Note: \(\Gamma\) is orthogonal (\(\Gamma^T = \Gamma^{-1}\)).
vector =PCX$rotation
The columns of \(\Gamma\) are the eigenvectors of the covariance matrix of \(X\). Each column (eigenvector) points in the direction of a principal component. These eigenvectors are also often referred to as “loadings.”
In other words, \(\Gamma\) provides the weights or coefficients that transform the original data \(X\) into its principal components \(Y\). If \(X\) has \(p\) predictors, then \(\Gamma\) will be a \(p \times p\) matrix, where the first column is the loading vector for PC1, the second column is the loading vector for PC2, and so on.
The matrix of eigenvectors, denoted as \(\Gamma\), contains the principal directions of the dataset. Each column of \(\Gamma\) represents an eigenvector, ordered by the corresponding eigenvalue in descending order.
orthogonality#
Why orthogonal?
Symmetric Matrix: A covariance matrix is always symmetric since \( \text{Cov}(X, Y) = \text{Cov}(Y, X) \). The covariance between any two variables \( X \) and \( Y \) is the same, regardless of the order.
Real Eigenvalues: For any symmetric matrix, the eigenvalues are always real numbers (not complex). This is a property of symmetric matrices that stems from the fact that a symmetric matrix equals its own transpose.
Orthogonal Eigenvectors: When a matrix is symmetric, its eigenvectors corresponding to different eigenvalues are orthogonal to each other. This means that if you take any two eigenvectors from a symmetric matrix, their dot product will be zero, indicating that they are perpendicular in the space spanned by the data.
Spectral Theorem: The spectral theorem for symmetric matrices states that a real symmetric matrix can be diagonalized by an orthogonal matrix. In other words, if \( A \) is a symmetric matrix, there exists an orthogonal matrix \( Q \) such that \( Q^T A Q = D \), where \( D \) is a diagonal matrix containing the eigenvalues of \( A \) and \( Q \) contains the eigenvectors of \( A \).
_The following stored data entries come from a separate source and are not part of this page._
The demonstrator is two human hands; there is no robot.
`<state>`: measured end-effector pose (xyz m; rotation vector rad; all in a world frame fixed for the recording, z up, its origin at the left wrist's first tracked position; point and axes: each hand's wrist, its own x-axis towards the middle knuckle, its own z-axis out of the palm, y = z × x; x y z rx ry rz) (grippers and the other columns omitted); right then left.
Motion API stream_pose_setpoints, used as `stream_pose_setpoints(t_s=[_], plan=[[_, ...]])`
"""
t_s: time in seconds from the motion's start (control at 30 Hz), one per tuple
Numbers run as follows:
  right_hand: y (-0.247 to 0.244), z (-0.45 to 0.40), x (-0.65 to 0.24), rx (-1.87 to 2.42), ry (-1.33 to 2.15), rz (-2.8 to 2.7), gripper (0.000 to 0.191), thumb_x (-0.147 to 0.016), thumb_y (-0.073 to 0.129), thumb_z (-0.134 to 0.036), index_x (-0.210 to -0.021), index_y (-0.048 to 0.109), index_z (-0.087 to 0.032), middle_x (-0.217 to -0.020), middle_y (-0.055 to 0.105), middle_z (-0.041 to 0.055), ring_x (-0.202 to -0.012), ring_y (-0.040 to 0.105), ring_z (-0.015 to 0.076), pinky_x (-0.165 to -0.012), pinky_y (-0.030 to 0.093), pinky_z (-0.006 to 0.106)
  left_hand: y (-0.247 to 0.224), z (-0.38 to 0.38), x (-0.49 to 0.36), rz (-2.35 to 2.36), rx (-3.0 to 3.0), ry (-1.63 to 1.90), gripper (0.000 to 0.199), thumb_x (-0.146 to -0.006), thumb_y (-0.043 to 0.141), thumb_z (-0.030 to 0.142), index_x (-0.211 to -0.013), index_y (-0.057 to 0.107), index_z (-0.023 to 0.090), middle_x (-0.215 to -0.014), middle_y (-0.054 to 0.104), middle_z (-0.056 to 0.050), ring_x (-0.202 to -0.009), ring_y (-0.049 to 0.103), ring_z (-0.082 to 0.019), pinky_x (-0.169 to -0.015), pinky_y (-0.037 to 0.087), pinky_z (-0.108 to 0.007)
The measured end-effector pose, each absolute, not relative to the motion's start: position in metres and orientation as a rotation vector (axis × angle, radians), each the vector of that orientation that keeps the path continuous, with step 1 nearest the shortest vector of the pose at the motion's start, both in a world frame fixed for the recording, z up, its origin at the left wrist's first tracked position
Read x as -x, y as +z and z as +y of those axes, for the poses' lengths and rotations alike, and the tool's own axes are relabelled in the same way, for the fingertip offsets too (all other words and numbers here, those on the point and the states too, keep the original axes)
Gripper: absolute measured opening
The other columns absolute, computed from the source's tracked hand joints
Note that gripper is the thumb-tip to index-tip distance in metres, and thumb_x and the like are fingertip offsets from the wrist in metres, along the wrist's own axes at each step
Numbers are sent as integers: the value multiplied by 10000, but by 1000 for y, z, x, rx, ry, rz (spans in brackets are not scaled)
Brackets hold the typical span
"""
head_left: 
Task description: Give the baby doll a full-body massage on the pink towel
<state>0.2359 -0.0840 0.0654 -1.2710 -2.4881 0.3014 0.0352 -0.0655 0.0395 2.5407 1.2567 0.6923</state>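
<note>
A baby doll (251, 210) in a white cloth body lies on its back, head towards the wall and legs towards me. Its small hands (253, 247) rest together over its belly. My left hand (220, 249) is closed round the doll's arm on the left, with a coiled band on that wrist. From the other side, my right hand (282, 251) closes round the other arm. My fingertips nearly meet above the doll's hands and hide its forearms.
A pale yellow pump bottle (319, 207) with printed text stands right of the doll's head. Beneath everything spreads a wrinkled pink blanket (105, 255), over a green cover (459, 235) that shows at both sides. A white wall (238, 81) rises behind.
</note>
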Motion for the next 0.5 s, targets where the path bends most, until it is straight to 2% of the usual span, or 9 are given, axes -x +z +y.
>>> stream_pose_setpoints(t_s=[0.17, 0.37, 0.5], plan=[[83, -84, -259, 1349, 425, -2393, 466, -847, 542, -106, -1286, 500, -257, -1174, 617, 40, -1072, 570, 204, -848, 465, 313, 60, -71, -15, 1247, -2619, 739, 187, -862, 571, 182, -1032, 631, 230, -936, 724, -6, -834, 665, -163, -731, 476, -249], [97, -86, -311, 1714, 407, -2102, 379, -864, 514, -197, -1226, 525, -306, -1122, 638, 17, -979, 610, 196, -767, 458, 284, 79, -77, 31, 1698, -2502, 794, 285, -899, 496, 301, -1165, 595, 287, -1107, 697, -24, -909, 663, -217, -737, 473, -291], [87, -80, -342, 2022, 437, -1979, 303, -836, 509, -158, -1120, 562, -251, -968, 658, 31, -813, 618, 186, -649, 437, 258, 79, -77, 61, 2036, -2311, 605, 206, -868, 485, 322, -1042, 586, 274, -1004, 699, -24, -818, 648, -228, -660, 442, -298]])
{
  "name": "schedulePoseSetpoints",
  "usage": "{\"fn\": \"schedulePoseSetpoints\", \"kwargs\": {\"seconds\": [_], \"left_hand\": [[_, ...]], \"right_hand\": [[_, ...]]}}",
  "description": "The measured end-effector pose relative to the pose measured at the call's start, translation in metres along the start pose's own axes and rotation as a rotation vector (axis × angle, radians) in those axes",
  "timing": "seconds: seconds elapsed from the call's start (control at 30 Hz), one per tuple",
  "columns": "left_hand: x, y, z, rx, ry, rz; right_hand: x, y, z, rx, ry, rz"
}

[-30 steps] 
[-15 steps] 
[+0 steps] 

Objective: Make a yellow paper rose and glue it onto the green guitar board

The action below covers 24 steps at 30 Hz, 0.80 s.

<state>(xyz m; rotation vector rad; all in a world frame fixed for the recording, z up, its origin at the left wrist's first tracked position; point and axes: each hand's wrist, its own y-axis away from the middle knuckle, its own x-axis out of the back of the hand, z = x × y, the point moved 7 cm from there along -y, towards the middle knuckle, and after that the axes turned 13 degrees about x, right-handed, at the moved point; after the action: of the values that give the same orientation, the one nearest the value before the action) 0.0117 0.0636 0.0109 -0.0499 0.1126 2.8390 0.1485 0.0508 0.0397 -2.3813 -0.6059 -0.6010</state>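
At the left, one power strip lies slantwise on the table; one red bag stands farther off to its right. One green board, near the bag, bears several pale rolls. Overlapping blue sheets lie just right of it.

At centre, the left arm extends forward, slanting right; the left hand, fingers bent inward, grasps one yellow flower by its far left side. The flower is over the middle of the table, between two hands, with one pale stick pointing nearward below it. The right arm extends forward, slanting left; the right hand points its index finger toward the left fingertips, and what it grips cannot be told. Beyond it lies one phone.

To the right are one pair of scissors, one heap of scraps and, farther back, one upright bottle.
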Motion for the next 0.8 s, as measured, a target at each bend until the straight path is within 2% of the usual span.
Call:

Eigendecomposition: The eigendecomposition of a covariance matrix \( \Sigma \) is given by \( \Sigma = \Gamma \Lambda \Gamma^T \), where \( \Lambda \) is a diagonal matrix whose diagonal elements are the eigenvalues, and \( \Gamma \) is the orthogonal matrix whose columns are the eigenvectors. The transpose of an orthogonal matrix is also its inverse, which means \( \Gamma^T \Gamma = I \), where \( I \) is the identity matrix.
The orthogonality of eigenvectors is a crucial property in principal component analysis (PCA) and other multivariate techniques because it ensures that the new axes (principal components) are uncorrelated with each other, which is one of the goals of these methods—to transform correlated variables into a set of uncorrelated variables.
Why are principal components in PCA (eigenvectors of the covariance matrix) mutually orthogonal?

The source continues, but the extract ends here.